The psalm itself does not contain any information as to when it was written, apart from being composed after a time of great deliverance (v. 1) and yet during a time of captivity (v. 4). It divides into two sections: verses 1 to 3 describe the effects of the restoration; verses 4 to 6 describe the need for ongoing recovery.
Although the psalmist rejoices in what the Lord has done in delivering Israel, he realises that God has to continue giving benefits to his people. Therefore he prays that the Lord would deal with the situation regarding the annual harvests because the land would not have been maintained during the years of trouble. He prays for the rains that the farmers would need in order for there to be a harvest, and these plentiful rainfalls become a picture to him of what God can do for his people in a spiritual sense.
The effects of previous restoration (vv. 1-3)
The author highlights three features of the restoration. First, he mentions that the previous restoration had been the Lord’s work. Then he states that the Lord’s deliverance had been incredible, far beyond their greatest expectations, a reminder that nothing is too hard for the Lord. Further, the consequence was such a noticeable transformation that caused even the surrounding nations to conclude it was given by the Lord.
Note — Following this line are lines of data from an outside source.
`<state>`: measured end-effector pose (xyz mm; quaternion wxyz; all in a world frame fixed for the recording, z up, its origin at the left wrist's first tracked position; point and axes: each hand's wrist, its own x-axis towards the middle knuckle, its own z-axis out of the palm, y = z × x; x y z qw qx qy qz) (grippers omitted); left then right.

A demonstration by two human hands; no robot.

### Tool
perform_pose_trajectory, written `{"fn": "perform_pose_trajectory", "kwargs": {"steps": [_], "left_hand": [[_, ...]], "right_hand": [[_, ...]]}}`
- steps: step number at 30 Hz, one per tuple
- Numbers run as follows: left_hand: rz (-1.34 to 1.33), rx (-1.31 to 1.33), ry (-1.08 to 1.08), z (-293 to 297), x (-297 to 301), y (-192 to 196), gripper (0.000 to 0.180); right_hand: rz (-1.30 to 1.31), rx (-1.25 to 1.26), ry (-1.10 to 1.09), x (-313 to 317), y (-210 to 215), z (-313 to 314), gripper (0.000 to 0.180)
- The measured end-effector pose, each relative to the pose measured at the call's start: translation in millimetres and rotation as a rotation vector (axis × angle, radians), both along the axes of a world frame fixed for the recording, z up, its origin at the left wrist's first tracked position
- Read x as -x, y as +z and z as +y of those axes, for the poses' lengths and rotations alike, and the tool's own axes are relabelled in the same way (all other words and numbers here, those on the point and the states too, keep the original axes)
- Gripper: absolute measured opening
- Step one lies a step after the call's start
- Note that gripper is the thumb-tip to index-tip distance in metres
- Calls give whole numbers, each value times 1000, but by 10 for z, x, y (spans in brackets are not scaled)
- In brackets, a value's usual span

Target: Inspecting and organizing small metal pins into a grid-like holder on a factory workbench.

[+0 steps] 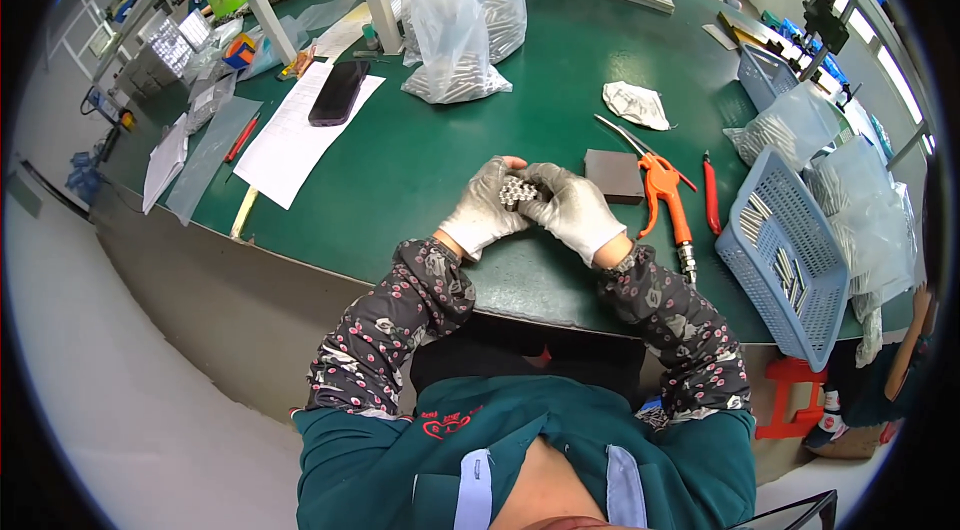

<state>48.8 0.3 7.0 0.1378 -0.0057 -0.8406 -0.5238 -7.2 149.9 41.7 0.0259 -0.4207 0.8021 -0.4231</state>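
Both my hands wear light grey gloves and meet over the green table (400,170). My left hand (482,210) and my right hand (578,210) together clasp a tight bundle of small metal rods (518,192), their round ends facing up. A dark grey block (614,176) lies just behind my right hand. To its right rest an orange air blow gun (668,192) and a red-handled tool (711,195).
A blue basket (780,240) with metal rods sits at the right beside clear bags. Two clear bags of rods (460,20) stand at the back. A dark phone (338,92) lies on white paper at the left. People work at benches farther off.
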Motion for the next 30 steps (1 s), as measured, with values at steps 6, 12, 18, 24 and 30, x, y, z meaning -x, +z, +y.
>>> {"fn": "perform_pose_trajectory", "kwargs": {"steps": [6,12,18,24,30], "left_hand": [[-89,14,9,-14,-65,59,59],[-21,-247,-62,35,-60,86,56],[-140,-317,-66,1,-39,56,48],[-138,-323,-76,-43,-48,2,38],[-160,-263,-109,-25,-4,-8,35]], "right_hand": [[-119,-3,42,48,-64,-74,35],[-99,-26,54,67,-33,-73,36],[-87,-20,11,144,165,121,42],[560,-471,-104,433,305,470,63],[385,-412,-37,503,271,521,59]]}}
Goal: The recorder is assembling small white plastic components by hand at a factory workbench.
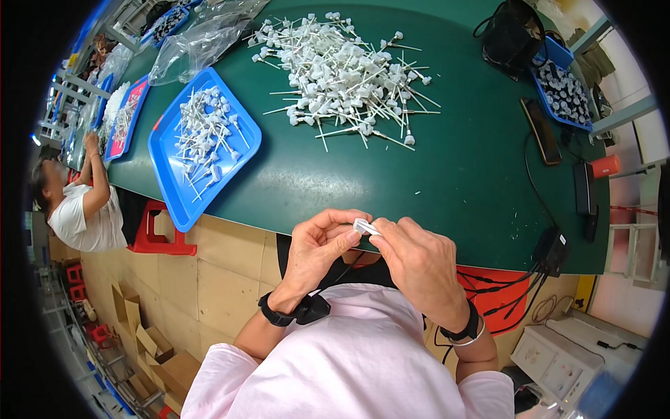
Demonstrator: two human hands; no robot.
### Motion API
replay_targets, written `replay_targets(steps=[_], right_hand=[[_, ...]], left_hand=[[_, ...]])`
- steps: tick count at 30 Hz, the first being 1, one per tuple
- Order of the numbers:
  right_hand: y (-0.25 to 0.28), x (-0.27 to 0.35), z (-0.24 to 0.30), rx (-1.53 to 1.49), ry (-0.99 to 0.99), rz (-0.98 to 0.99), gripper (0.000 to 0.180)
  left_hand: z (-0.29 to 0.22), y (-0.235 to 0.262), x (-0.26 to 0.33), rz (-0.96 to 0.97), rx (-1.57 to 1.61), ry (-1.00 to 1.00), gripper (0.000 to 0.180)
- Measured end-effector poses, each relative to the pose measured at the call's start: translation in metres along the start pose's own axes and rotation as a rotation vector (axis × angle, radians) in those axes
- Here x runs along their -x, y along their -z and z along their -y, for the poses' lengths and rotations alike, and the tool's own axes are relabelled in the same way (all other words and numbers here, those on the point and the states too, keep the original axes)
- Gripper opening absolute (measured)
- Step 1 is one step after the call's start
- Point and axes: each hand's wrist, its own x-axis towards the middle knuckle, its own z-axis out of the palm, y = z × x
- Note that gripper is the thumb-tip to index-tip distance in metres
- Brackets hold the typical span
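My left hand (317, 244) pinches a small white plastic piece with a thin stem (362, 226) between thumb and forefinger, at the table's near edge. My right hand (419, 255) meets it from the other side, its thumb and fingertips closed on the stem end. Beyond both hands, a large heap of similar white-headed stems (349, 70) lies on the green table (314, 181). More of them rest in a blue tray (244, 140) to the left of the heap.
Clear plastic bags (202, 45) lie at the far left. A phone (541, 130), a black bag (513, 38) and a blue tray of dark-and-white parts (562, 91) sit at the right, near a cabled black box (551, 250). A co-worker (87, 202) sits at the left.
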Motion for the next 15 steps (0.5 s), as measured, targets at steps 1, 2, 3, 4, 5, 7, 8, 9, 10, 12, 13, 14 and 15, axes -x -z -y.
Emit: replay_targets(steps=[1, 2, 3, 4, 5, 7, 8, 9, 10, 12, 13, 14, 15], right_hand=[[-0.0002, -0.0001, 0.0, 0.0, 0.001, 0.001, 0.012], [-0.0007, -0.0001, -0.0004, -0.005, 0.004, 0.0, 0.012], [-0.0014, -0.0001, -0.001, -0.01, 0.007, -0.001, 0.012], [-0.0017, -0.0002, -0.0013, -0.015, 0.01, -0.002, 0.012], [-0.0018, -0.0003, -0.0013, -0.021, 0.011, -0.002, 0.012], [-0.002, -0.0006, -0.0014, -0.032, 0.014, -0.003, 0.012], [-0.0025, -0.0002, -0.0011, -0.041, -0.004, 0.004, 0.012], [-0.0032, 0.0008, -0.0007, -0.05, -0.023, 0.011, 0.014], [-0.0035, 0.0013, -0.0005, -0.059, -0.041, 0.018, 0.016], [-0.0027, 0.0013, -0.0003, -0.061, -0.041, 0.023, 0.016], [-0.0024, 0.0013, -0.0002, -0.063, -0.042, 0.026, 0.016], [-0.003, 0.0014, -0.0005, -0.072, -0.041, 0.021, 0.016], [-0.0042, 0.0016, -0.001, -0.081, -0.039, 0.017, 0.017]], left_hand=[[0.0012, 0.0004, -0.0001, -0.003, -0.001, -0.005, 0.029], [0.0019, 0.0005, -0.0003, -0.004, -0.003, -0.009, 0.028], [0.002, 0.0005, -0.0002, -0.006, -0.004, -0.011, 0.028], [0.0019, 0.0005, -0.0001, -0.008, -0.004, -0.013, 0.028], [0.0017, 0.0006, -0.0002, -0.01, -0.005, -0.016, 0.028], [0.0017, 0.0006, -0.0005, -0.009, -0.005, -0.018, 0.028], [0.0017, 0.0006, -0.0006, -0.009, -0.004, -0.019, 0.028], [0.0019, 0.0006, -0.0005, -0.009, -0.004, -0.022, 0.028], [0.0021, 0.0005, -0.0005, -0.009, -0.004, -0.024, 0.028], [0.0026, 0.0007, -0.0003, -0.006, -0.003, -0.029, 0.028], [0.0029, 0.0008, -0.0002, -0.003, -0.001, -0.032, 0.028], [0.0035, 0.001, -0.0002, -0.001, 0.0, -0.035, 0.028], [0.0042, 0.0013, 0.0, -0.001, 0.002, -0.037, 0.027]])
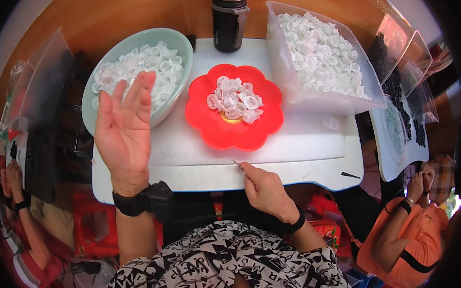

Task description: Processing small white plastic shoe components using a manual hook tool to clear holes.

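My left hand (127, 124) is raised at the near edge of the pale green bowl (88, 115), palm up. Its fingers are stretched out and slightly curled, with nothing seen in them. The bowl is heaped with small translucent white plastic parts (164, 61). My right hand (267, 190) is closed at the table's front edge around a thin, pointed metal blade (238, 164); only its tip shows. Between and beyond my hands, a red flower-shaped plate (202, 126) bears a small pile of white ring-like plastic parts (233, 99).
A clear plastic bin (317, 101) full of similar parts stands at the back right, beside a black bottle (228, 27). A loose part (331, 123) lies on the white table (298, 164). Co-workers sit at either side, one in an orange shirt (409, 239).
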`<state>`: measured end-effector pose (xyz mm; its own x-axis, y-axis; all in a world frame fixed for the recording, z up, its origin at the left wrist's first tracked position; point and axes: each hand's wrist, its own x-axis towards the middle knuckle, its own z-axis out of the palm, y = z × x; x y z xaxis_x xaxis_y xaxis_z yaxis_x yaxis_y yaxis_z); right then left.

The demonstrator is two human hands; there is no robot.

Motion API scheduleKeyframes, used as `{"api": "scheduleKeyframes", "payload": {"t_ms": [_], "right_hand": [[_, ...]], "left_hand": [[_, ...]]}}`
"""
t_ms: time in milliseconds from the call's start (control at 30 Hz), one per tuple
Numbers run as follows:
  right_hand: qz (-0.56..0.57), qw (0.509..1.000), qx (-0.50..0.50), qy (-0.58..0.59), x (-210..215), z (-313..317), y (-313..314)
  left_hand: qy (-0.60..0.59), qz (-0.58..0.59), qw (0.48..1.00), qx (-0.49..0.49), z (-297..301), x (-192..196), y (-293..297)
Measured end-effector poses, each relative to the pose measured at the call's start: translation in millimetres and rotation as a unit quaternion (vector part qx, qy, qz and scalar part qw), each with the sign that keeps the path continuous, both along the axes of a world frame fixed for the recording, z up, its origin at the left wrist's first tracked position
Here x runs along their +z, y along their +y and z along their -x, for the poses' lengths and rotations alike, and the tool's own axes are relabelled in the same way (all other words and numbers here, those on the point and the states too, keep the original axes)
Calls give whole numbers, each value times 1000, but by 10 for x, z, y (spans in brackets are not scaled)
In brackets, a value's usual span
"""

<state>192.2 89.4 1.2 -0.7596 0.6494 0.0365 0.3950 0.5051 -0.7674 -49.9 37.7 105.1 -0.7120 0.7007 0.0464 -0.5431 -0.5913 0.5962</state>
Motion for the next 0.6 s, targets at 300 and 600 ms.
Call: {"api": "scheduleKeyframes", "payload": {"t_ms": [300, 600], "right_hand": [[-4, 1000, 3, 23, -72, -19, 29], [17, 999, 5, 47, -87, -42, 49]], "left_hand": [[773, 210, 599, -8, -476, -620, 464], [815, 294, 496, -57, -553, -880, 623]]}}
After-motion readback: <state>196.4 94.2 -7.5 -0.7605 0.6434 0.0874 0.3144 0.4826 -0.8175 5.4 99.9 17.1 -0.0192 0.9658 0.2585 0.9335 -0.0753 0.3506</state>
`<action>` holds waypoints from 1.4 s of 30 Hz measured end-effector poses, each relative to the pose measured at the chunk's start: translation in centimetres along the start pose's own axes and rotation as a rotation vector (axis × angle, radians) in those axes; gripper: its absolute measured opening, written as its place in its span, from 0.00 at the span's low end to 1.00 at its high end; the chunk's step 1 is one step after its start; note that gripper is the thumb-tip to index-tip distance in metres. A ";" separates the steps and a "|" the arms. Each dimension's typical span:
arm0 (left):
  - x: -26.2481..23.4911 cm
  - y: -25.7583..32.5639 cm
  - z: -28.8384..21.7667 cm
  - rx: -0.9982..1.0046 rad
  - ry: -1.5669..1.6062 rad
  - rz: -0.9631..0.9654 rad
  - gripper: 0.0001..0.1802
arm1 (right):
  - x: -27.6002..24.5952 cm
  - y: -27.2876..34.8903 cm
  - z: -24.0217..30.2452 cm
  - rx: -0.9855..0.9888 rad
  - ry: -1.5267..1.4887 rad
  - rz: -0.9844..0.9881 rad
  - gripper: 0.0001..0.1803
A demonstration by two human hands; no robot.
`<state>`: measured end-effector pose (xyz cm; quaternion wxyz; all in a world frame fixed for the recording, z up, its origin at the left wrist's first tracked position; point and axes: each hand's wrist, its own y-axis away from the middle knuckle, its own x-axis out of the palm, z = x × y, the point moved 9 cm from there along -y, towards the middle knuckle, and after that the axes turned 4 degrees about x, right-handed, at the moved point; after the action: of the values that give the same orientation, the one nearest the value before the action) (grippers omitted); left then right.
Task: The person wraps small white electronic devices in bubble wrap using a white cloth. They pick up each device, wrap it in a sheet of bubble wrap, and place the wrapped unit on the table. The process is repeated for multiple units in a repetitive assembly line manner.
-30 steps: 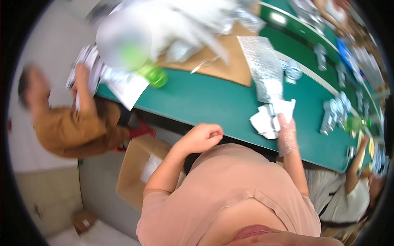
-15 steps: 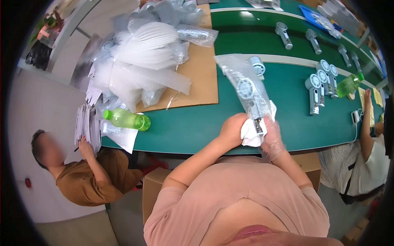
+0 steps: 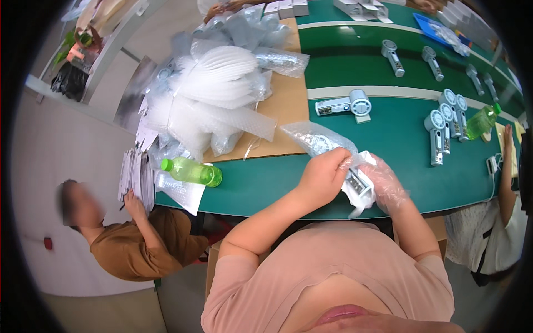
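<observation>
A pale blue handheld fan (image 3: 358, 182) sits partly inside a clear bubble-wrap bag (image 3: 298, 134), its head seen through the plastic and its handle end sticking out. My left hand (image 3: 325, 176) is closed on the bag's mouth beside the handle. Around the handle's other side, my right hand (image 3: 387, 184), in a thin clear plastic glove, is closed with a white cloth (image 3: 360, 207) bunched between it and the fan. Some of the right fingers are hidden. Just beyond, a second fan (image 3: 350, 104) lies on the green table (image 3: 266, 191).
Bubble-wrap bags (image 3: 214, 83) are heaped on cardboard (image 3: 294, 100) at the left. A green bottle (image 3: 191, 171) lies nearby. Several fans (image 3: 437, 136) and another green bottle (image 3: 483, 121) are at the right. Co-workers sit on both sides; one (image 3: 130, 238) holds a pen by stacked papers.
The bagged fan has come lower and tilted leftward. My left hand has shifted up onto the bag's mouth. The fan behind it has come into full view.
</observation>
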<state>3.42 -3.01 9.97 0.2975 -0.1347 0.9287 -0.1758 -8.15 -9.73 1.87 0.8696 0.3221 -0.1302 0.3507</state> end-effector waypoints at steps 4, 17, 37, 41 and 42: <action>-2.7 -2.1 -2.1 -0.079 -0.012 -0.014 0.05 | -0.5 1.3 4.3 -0.174 0.345 -0.146 0.10; -8.9 -6.5 -2.4 -0.023 -0.027 -0.208 0.06 | 1.3 1.7 8.5 -0.330 0.145 -0.125 0.09; -6.3 -8.6 23.7 -0.351 -0.930 0.006 0.37 | -8.5 -4.2 9.4 -0.426 -0.196 -0.039 0.17; -5.2 -9.2 21.0 -0.250 -0.955 -0.127 0.35 | -13.4 -5.1 19.9 -0.841 -0.261 -0.163 0.25; -5.5 -9.0 20.8 -0.246 -0.888 -0.175 0.35 | -14.0 -5.1 22.2 -0.944 -0.221 -0.173 0.25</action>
<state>21.56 -14.26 0.59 0.6320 -0.3090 0.7106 -0.0144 -14.72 -34.35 9.99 0.9275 -0.0620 -0.3394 0.1438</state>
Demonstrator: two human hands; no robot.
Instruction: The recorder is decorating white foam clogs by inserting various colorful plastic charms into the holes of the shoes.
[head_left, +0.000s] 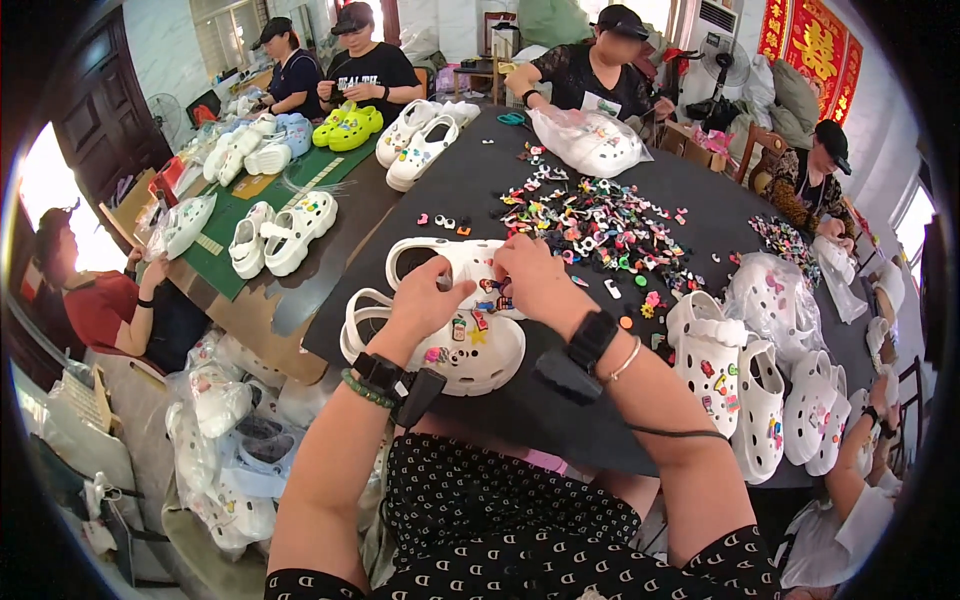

Desiring more of God’s grace (vv. 4-6)
The first aspect of this desire is the intensity of one’s prayer life. The psalmist himself was in a healthy state of soul, otherwise he would not have identified the problems. Yet he knew it was not enough that he personally was making progress. As long as other Israelites were in captivity, so was he. He knew what God could do, as the illustration from sowing seed in the Negev desert indicates. Therefore he prayed earnestly for further divine blessing.
This leads to the second aspect of this desire, which is busyness in the Lord’s work. The farmer has to sow, and so do Christians. Conversions are not dependent on our preparatory work, but they are unlikely to happen without it. The amount of our work for the Lord usually reveals the degree of ardency in our hearts.
A feature that marks both literal and spiritual sowing is tears. In the spiritual sense, there are many reasons for tears: the smallness of many of our churches, the slight that is done to the Saviour, the failure of humans to live for God’s glory, and the awful destiny of hell are some reasons. But these reasons are outside of us, and we will only have tears if our inside is sympathetic to what is happening outside. We need compassionate hearts, sympathetic hearts, and above all Christlike hearts (the more Christlike we are, the more tears we will have).
The seed is also described as ‘precious’. The seed of the gospel is precious because of what it cost to procure it. It was paid for by the infinite cost of the Saviour’s sacrifice. The price that he paid so that we could be sowers is beyond calculation. It is also precious because we have experienced its saving blessings in our own souls. The most astonishing spectacle in the world today is a Christian who has stopped appreciating the greatness of God’s salvation.
If the dominant feature of the sowing is tears, then the leading feature of the subsequent harvest is great joy. This is always the effect of gospel success, as a reading of the Book of Acts will show.